Whether a hot air balloon is constant volume is an interesting question.
Once it is full, it displaces exactly the same volume of surrounding air at all altitudes (any extra expansion will just push air out of its bottom). This is unlike a Helium balloon, which expands as it rises and displaces a greater and greater volume of the surrounding air until the envelope goes taught. This happens very high up, though.
Why is saturation irrelevant?
It is irrelevant to the water content once the temperature is above and stays above, dew point. The water has the same proportional effect at all temperatures and pressures once it is in vapor form.
Until condensation occurs, the relative densities of totally dry air and non-dry air will be the same; you are dealing, effectively, with ideal gas mixtures.
SO, for this claimed improvement in lift on a dewy morning to work, there must be, either some odd temperature gradient - resulting in colder air at a given altitude than you normally get - producing more upthrust on your balloon than normal or the air in the balloon must have more water than normal in it, making it less dense than it would be, normally.

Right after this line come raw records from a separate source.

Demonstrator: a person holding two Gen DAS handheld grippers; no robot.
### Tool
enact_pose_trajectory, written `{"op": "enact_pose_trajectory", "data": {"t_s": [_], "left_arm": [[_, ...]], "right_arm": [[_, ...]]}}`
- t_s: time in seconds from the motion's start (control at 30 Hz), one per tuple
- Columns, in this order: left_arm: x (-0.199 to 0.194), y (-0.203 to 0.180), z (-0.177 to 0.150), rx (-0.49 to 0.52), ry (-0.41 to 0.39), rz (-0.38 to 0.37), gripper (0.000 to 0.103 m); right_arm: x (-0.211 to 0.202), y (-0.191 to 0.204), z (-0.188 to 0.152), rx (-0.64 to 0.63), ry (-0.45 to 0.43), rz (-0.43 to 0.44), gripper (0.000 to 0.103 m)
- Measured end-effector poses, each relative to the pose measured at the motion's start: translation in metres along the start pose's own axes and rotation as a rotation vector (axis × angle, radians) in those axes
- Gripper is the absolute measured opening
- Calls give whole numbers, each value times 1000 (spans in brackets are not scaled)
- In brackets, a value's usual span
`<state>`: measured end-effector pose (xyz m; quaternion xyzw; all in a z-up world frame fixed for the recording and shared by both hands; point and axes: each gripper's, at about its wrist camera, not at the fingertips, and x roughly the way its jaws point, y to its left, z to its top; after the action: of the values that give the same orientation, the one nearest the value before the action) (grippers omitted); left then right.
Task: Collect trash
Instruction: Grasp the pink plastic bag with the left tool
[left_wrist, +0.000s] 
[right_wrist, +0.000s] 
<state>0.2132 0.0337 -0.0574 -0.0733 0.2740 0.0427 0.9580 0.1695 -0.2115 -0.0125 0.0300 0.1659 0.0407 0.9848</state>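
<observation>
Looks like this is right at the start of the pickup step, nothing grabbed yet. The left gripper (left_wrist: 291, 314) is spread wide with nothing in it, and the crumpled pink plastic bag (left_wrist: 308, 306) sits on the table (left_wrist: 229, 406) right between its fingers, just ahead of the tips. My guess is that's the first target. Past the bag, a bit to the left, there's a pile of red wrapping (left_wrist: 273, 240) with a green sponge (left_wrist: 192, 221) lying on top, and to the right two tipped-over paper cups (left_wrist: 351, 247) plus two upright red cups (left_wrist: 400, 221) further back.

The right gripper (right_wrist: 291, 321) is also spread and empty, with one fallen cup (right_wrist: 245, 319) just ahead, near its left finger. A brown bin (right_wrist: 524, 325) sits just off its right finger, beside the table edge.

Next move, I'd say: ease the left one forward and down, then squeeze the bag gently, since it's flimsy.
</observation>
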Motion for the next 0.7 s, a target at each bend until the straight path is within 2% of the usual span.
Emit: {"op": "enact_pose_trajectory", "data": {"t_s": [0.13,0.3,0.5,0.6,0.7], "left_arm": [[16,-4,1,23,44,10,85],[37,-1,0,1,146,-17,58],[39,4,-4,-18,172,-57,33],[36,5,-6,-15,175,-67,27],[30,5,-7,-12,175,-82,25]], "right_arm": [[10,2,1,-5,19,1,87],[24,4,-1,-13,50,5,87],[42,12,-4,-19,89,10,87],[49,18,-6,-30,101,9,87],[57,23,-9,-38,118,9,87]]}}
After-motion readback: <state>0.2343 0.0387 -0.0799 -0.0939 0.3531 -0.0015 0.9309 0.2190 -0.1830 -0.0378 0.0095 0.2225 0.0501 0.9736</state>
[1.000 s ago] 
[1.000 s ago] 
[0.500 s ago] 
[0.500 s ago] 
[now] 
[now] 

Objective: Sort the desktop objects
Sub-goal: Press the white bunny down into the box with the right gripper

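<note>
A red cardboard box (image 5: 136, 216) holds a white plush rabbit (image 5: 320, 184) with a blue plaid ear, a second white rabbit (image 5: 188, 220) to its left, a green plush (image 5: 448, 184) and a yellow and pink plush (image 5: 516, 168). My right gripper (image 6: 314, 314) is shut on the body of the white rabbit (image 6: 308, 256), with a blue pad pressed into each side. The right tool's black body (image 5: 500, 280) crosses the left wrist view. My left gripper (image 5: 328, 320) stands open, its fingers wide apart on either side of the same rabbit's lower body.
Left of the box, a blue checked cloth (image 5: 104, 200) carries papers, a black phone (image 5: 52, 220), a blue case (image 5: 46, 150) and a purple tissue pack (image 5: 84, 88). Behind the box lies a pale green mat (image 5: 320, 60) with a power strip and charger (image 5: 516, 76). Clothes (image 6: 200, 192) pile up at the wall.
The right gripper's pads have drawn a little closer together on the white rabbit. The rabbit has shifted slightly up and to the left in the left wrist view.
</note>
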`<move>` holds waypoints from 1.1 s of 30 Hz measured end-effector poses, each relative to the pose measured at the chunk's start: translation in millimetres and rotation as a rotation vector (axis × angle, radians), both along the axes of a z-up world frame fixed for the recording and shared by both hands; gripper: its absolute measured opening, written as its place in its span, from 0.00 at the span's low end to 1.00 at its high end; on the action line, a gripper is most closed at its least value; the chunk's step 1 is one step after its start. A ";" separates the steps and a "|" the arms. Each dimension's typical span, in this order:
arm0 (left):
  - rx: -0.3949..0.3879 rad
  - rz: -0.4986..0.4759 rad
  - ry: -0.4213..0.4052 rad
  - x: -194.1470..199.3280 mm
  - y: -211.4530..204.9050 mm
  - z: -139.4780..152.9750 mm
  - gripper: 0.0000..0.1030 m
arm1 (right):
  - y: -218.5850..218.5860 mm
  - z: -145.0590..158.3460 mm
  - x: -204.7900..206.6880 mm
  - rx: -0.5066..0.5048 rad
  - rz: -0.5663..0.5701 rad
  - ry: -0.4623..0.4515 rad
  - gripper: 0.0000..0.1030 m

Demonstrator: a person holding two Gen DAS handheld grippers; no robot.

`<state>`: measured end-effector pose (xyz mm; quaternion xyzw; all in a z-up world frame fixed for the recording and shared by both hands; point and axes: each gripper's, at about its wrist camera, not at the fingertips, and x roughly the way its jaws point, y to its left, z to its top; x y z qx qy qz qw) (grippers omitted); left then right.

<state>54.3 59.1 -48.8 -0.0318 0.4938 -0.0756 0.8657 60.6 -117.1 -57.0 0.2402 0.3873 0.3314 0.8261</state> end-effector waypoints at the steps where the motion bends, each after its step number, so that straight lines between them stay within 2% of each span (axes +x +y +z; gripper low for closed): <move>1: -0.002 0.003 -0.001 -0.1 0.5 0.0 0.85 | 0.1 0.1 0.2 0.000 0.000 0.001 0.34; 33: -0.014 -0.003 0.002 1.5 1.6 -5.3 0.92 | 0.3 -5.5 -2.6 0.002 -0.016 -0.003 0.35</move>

Either of those two factors could account for the better ballooning conditions.
In considering the addition of CO2 to the mixture in the balloon, increasing its density, you must also add the extra H2O molecules which result from the burning of a hydrocarbon.

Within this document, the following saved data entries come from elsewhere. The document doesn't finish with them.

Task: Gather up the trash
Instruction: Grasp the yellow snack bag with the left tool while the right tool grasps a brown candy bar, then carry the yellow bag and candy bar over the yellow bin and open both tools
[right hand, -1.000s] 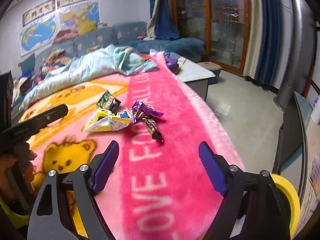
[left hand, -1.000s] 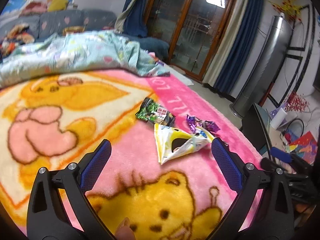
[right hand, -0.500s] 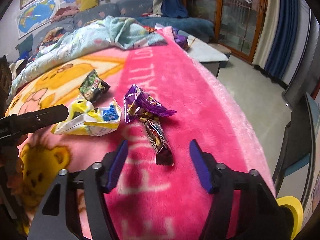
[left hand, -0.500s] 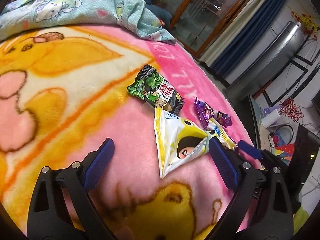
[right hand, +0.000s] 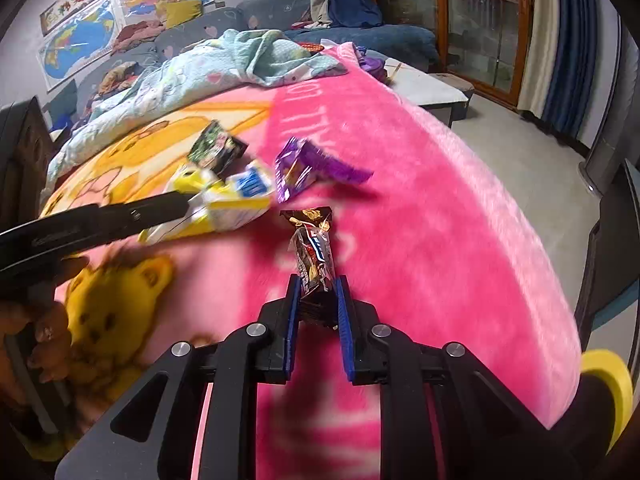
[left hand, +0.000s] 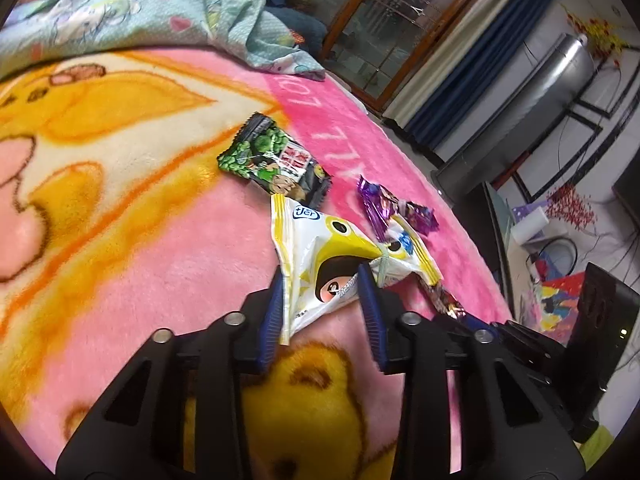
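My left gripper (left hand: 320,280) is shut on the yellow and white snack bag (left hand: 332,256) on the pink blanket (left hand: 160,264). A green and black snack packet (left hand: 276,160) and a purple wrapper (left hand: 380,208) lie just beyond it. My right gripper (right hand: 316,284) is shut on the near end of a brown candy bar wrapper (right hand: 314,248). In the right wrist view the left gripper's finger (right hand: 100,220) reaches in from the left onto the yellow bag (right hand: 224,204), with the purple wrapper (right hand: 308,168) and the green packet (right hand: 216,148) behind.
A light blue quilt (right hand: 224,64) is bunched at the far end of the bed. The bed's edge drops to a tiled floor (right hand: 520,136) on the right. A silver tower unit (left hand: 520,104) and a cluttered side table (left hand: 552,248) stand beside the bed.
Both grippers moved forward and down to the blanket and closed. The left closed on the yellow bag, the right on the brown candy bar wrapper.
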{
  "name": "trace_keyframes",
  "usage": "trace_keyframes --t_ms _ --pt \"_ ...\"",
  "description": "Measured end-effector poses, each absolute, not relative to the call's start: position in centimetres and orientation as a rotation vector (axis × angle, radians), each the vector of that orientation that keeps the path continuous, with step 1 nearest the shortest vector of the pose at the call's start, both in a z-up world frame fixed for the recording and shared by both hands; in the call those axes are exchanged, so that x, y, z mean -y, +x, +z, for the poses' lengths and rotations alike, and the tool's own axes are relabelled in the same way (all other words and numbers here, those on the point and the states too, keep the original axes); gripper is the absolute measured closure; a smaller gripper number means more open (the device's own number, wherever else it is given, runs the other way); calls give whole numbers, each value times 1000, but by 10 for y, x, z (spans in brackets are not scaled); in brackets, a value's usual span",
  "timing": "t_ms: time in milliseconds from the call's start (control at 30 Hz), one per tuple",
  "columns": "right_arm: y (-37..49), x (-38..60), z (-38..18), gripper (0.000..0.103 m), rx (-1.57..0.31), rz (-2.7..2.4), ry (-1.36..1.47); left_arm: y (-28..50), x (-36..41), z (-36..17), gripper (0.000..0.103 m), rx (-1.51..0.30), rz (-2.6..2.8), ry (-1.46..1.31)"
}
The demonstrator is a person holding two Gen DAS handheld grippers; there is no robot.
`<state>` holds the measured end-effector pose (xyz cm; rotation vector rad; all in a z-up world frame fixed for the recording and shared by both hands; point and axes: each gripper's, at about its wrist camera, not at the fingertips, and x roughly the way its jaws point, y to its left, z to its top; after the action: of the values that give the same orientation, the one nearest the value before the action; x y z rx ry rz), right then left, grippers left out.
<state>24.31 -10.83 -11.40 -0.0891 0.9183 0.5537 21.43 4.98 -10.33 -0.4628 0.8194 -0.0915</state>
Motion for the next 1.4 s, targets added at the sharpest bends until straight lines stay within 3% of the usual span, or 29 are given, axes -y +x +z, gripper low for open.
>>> trace_keyframes --t_ms 100,167,1400 --pt "234 112 -114 86 -919 557 -76 209 -45 -100 86 -811 -93 -443" --pt "226 117 -113 86 -922 560 -59 203 -43 -96 98 -794 -96 -435" --pt "168 227 -52 86 -798 422 110 141 37 -38 98 -682 -289 -255"
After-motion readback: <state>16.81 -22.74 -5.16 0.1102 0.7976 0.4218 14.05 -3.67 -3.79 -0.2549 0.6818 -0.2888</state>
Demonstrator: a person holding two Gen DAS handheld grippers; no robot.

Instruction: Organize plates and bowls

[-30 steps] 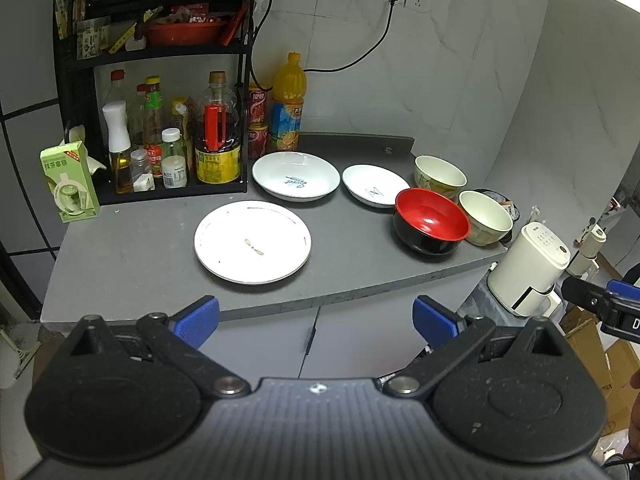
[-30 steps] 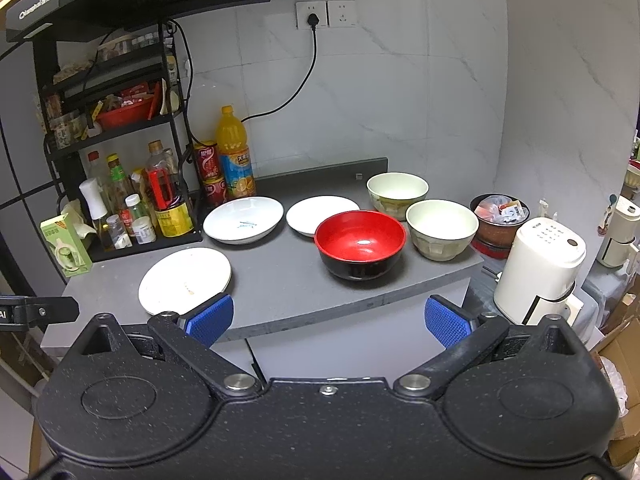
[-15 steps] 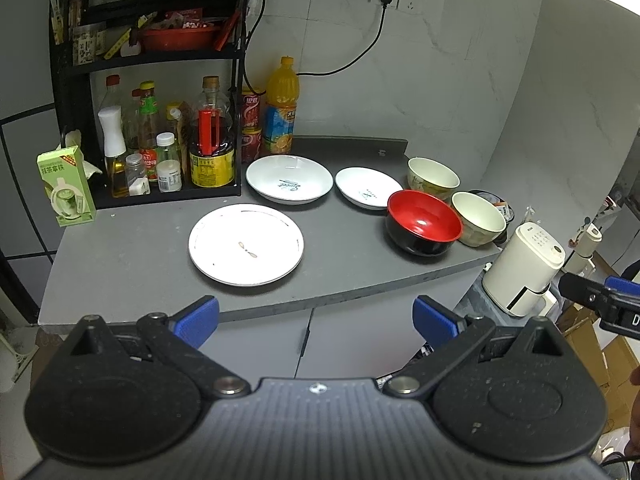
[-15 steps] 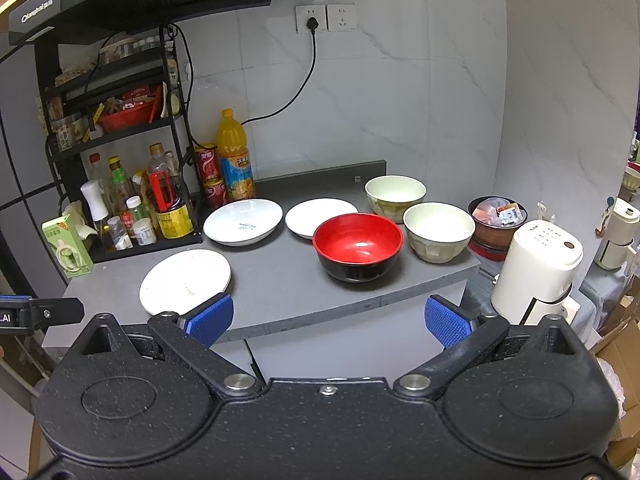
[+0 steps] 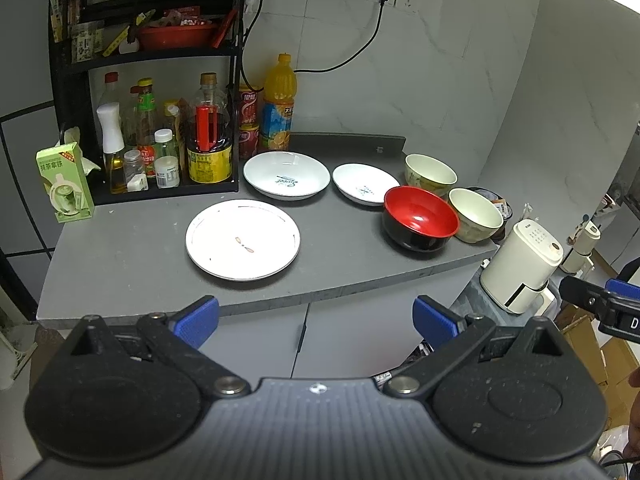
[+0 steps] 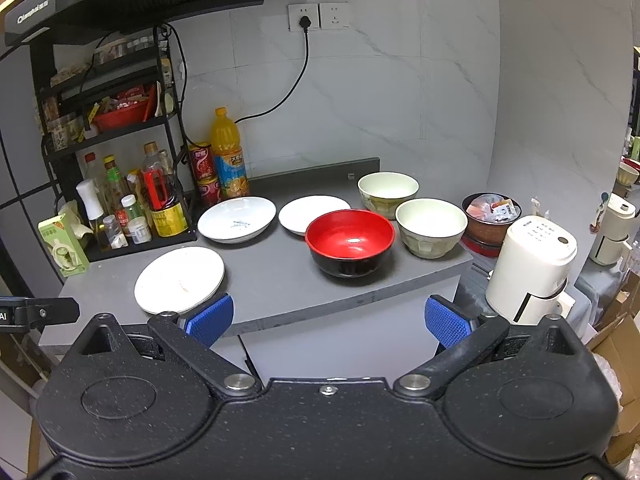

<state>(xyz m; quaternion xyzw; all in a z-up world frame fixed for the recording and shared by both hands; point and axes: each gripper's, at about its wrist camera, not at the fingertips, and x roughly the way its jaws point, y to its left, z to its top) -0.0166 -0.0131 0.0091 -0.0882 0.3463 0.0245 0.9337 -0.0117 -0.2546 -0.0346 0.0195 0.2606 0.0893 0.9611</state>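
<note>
Both grippers hang in front of the grey stone-look desk (image 5: 132,256), short of its front edge, and neither touches any dish. The left gripper (image 5: 316,316) has its blue-padded jaws spread wide with nothing between them, and the right gripper (image 6: 328,314) likewise holds its jaws wide apart and empty. On the desk, the flat white round plate with a thin dark rim line (image 5: 243,239) lies nearest the front edge, on the left. Behind it sits the deep white plate with a blue mark (image 5: 286,175), and just to the right of that the smaller shallow white plate (image 5: 366,183); the two look close but apart. The glossy bowl, red inside and black outside (image 6: 350,242), stands upright in front of the smaller plate, and its rim seems to overlap that plate's edge, though the angle makes contact hard to judge. Two cream ceramic bowls stand upright at the right end: one toward the back wall (image 6: 387,192), one nearer the desk's right edge (image 6: 431,227), just beside the red bowl. A black wire rack of sauce bottles (image 5: 168,148) occupies the back left corner, with a tall orange drink bottle (image 5: 279,104) beside it. A cream plastic appliance (image 6: 530,268) stands off the desk's right end, lower down.
</note>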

My back of an envelope calculations tell me that the 5mols of O2 combine with ,say, one mol of Propane (C3H8) to produce 3mols of Co2 and 4 mols of H2O. The overall result is a less dense mixture than the Oxygen we started off with. The amounts of CO2 and H2O will not change in a hurry like you suggest because the rate of diffusion is extremely slow; CO2 will not 'just fall out of the bottom' for hours or even days.
I suppose my water theory is not likely to be right on the grounds that it would mean you could get extra lift just by spraying water into the flame of the burner and everyone would be doing it. Unless I've just invented a new technique!!! Unlikely, I fear.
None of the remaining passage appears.